売却した父の家が解体されたらしい

昨年の3月に売却した父の家。買い手は,家を解体して畑にすると聞いていた。妹の話によると,家は解体されたらしい。

9月に両親の墓参りに出かけたとき,売却した家の前まで行ってようすを見た。そのときは,まだ家はそのまま建っていたので,その後に解体したのだろう。

わたしが22歳になる年だった。大学に2年遅れて入ったので大学2年のとき,わが家はその家を買って引っ越した。母は大きな手術から3年ほど過ぎ,元気になってきたころ。近所で一人暮らしをしていた兄も家に戻り,両親,兄,妹とわたしの5人,この新しい家での生活がはじまった。

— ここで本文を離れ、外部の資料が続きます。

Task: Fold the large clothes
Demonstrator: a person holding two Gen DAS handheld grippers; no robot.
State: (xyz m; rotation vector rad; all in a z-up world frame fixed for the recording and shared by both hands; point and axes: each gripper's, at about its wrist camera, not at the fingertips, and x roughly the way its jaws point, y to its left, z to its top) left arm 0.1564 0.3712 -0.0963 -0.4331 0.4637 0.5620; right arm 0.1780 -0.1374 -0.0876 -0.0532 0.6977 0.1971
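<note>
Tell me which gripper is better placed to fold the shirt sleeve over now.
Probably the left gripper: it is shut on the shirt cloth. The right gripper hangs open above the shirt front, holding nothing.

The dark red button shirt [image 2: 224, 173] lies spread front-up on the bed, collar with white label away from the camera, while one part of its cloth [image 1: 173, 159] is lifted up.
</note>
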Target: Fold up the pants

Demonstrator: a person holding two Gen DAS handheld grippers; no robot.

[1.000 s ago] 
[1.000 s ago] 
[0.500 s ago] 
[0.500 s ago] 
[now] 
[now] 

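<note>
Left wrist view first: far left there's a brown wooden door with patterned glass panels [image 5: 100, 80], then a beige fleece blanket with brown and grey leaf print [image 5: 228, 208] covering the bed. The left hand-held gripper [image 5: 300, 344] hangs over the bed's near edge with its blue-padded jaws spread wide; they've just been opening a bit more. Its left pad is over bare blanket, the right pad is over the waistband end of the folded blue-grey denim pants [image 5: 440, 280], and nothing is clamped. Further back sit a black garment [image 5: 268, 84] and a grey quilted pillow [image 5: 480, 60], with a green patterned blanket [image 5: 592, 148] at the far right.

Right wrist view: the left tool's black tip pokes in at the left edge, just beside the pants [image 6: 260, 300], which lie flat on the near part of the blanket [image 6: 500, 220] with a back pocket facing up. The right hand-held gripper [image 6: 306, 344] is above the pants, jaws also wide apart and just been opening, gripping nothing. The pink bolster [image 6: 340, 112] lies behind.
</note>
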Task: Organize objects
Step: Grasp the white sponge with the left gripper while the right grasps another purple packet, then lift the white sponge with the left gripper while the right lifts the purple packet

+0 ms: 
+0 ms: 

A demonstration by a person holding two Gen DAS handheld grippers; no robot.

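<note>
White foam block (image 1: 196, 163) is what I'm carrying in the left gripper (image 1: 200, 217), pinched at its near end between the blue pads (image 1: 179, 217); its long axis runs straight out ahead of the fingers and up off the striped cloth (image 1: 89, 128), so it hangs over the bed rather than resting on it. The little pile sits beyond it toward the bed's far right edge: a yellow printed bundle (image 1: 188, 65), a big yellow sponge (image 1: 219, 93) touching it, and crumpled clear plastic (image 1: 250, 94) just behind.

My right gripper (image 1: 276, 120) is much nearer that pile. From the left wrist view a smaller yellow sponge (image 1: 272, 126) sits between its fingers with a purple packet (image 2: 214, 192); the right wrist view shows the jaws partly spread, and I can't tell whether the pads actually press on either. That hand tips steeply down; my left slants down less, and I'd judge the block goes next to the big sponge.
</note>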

この家を購入するにあたり,わたしは大学院へは進学しないことを決めた。経済的な理由だけで進学をやめたのではない。自分の能力や素質から考えて,研究者にはなれないと思ったからだ。大学を卒業する単位を取るのは,そんなにむずかしいことではない。また,就職できないとは考えてなかったので,3年以内に,わたしにも一定の収入が入るようになる。そのように思えば,ローンを組んでも,それほどの悩みはなかった。

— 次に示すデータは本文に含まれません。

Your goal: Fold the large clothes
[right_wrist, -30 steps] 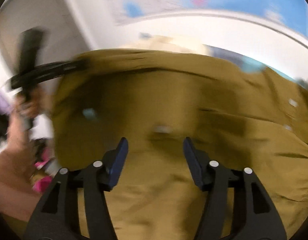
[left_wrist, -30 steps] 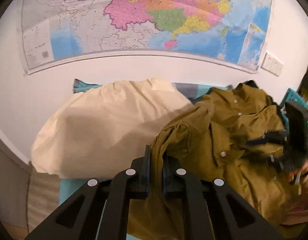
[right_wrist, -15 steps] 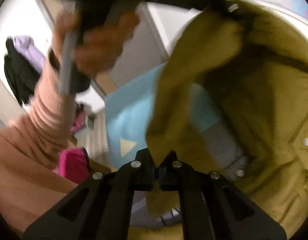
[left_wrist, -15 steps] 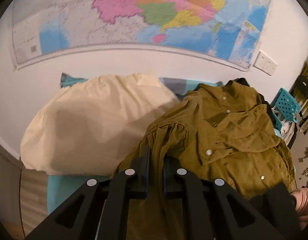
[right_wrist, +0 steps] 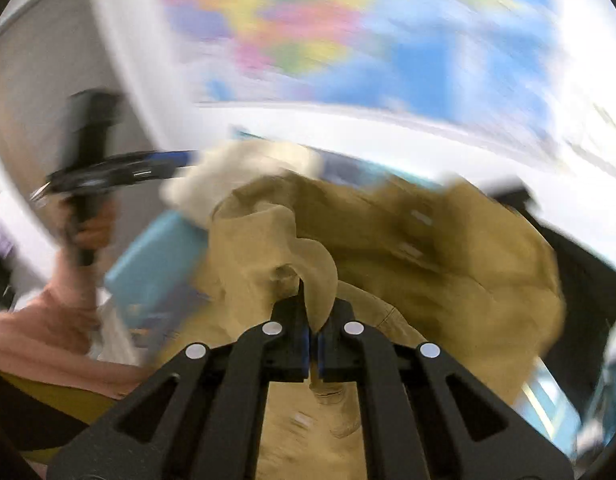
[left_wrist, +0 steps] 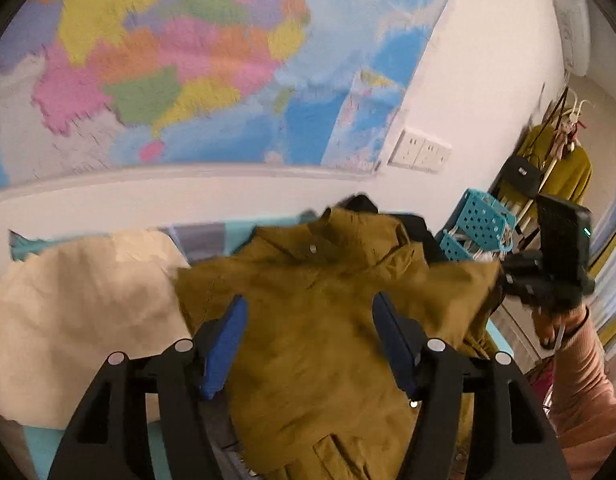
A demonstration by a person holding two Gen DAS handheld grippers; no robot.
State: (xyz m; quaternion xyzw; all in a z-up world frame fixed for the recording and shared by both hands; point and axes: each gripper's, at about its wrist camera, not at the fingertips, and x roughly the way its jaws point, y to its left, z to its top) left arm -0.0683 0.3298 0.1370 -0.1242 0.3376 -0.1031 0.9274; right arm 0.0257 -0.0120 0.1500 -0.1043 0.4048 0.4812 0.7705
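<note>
With my left fingers [left_wrist: 308,344] opening clear above the olive jacket [left_wrist: 324,320] on the bed [left_wrist: 36,448], my right fingers [right_wrist: 313,344], pinched on its bunched cloth, should draw it taut before laying the fold.

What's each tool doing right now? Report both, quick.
Left tool: jaws opening, nothing gripped; the jacket lies beyond them.
Right tool: shut on a fold of the jacket.
</note>
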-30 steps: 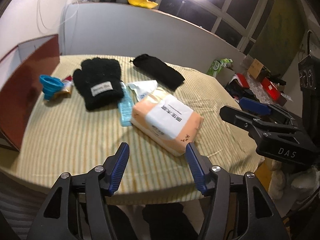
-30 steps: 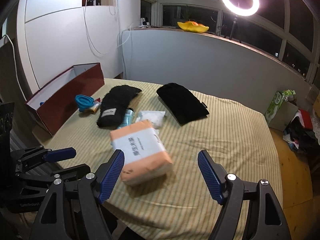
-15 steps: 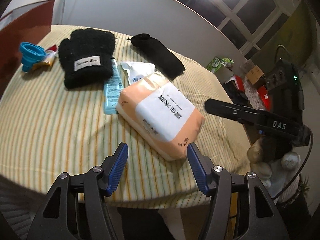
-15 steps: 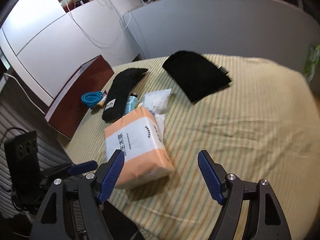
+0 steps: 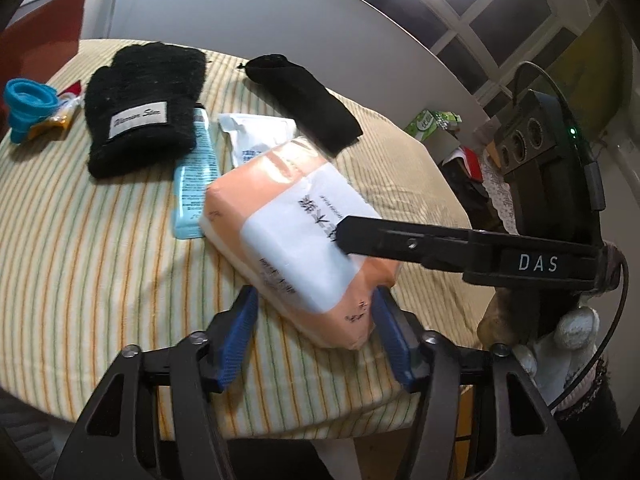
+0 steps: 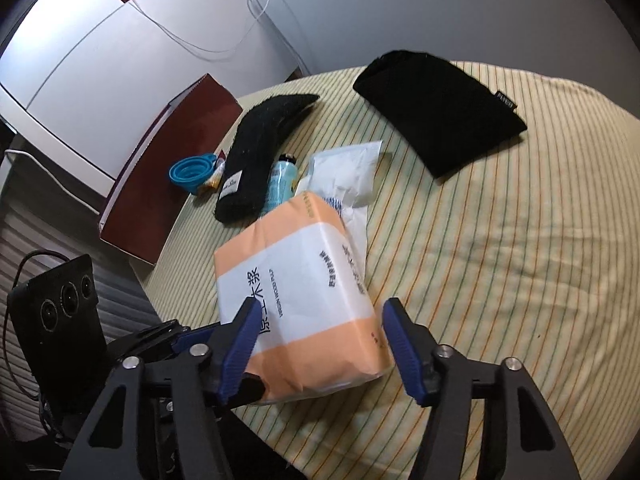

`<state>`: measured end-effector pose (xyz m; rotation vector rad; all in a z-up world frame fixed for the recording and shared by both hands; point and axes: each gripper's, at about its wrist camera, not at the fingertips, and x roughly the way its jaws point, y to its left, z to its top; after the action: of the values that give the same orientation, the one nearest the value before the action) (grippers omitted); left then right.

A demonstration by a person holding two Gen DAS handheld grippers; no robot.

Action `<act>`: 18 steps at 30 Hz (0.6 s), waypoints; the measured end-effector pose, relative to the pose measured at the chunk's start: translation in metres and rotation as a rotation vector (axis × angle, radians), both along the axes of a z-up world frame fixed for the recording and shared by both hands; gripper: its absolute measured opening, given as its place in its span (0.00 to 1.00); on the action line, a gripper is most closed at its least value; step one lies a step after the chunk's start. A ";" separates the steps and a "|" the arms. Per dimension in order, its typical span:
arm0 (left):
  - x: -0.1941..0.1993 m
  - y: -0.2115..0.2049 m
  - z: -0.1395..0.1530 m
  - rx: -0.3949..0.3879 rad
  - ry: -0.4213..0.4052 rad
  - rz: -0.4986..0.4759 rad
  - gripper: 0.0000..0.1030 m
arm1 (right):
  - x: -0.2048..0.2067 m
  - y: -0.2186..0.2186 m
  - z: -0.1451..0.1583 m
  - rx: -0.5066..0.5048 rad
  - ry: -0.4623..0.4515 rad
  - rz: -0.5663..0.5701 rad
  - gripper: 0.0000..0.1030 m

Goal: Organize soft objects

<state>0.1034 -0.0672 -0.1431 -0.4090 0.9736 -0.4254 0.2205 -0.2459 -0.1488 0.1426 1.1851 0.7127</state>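
An orange-and-white soft tissue pack (image 5: 298, 240) lies on the striped table near its front edge; it also shows in the right wrist view (image 6: 304, 300). My left gripper (image 5: 314, 334) is open, its blue fingers on either side of the pack's near corner. My right gripper (image 6: 320, 350) is open and straddles the pack's near end; its dark finger (image 5: 400, 240) lies over the pack in the left wrist view. A black knit glove (image 5: 144, 100) and a black pouch (image 5: 304, 100) lie farther back.
A light blue tube (image 5: 196, 184) and a white packet (image 5: 256, 140) lie beside the pack. A blue collapsible cup (image 5: 26, 106) sits at the far left. A dark red box (image 6: 168, 164) stands at the table's left side.
Both grippers have moved in toward the tissue pack, which now sits between the fingers of each. The pack and the other objects have not moved.
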 end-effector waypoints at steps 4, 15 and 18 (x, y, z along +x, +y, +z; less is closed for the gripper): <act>0.000 -0.003 0.003 0.014 -0.018 -0.006 0.49 | -0.003 0.001 0.001 -0.007 0.003 -0.005 0.50; -0.021 0.003 0.020 0.023 -0.075 -0.018 0.48 | -0.032 0.004 0.019 -0.013 -0.004 -0.012 0.46; -0.027 0.005 0.027 0.018 -0.092 -0.021 0.48 | -0.040 0.005 0.028 -0.003 -0.011 -0.022 0.46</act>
<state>0.0762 -0.0624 -0.1161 -0.3598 0.8921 -0.4502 0.1804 -0.2407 -0.1204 0.1482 1.1725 0.6917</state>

わたしは大学を卒業してすぐに地元の企業に就職。その翌年の初めに母が亡くなった。引っ越してしばらくして,母に別の病気があることがわかり,あまり長くはないと言われた。また大きな手術を受け,一時的には元気になったが,結局はだめだった。母が亡くなってすぐに妹の大学入試だった。そして,わたしと同じ大学に進学。そう言えば,わたしがその大学に合格したことを電話で母に伝えたとき,母が大きな声で喜んだことをいまでも覚えている。それほど感情を表さない母だったので驚いた。妹も合格したと知ったら,さぞ喜んだことだろうに。

就職して3年目が終わろうとしているとき,わたしは結婚してその家を出た。それから2,3年後に兄も結婚して家を出て,その家は,父と妹だけになった。さらに何年かして,父は70歳で引退。妹は同じ市内と言っても,まったく逆方向のところに職を得て,しばらくはその家から通ったのち家を出た。妹が週末などには,その家に戻っていたが,結局は,父は一人になった。

それから何年かが過ぎ父が入院し,そのまま家に戻ることはなかった。入院からのことは,このブログにも記録してある。

今年は引っ越しから30年目。わたしには二人の子どもができ,その二人ともに成人。わたし自身も家を買い,いまは家族四人で暮らしているが,子どもたちがいつまで家にいるのかはわからない。数年で巣立つことも考えられる。

この休みには行けなかったが,週末,余裕があるときに,両親の墓参りに行って,わが家があったところをながめてみようと思う。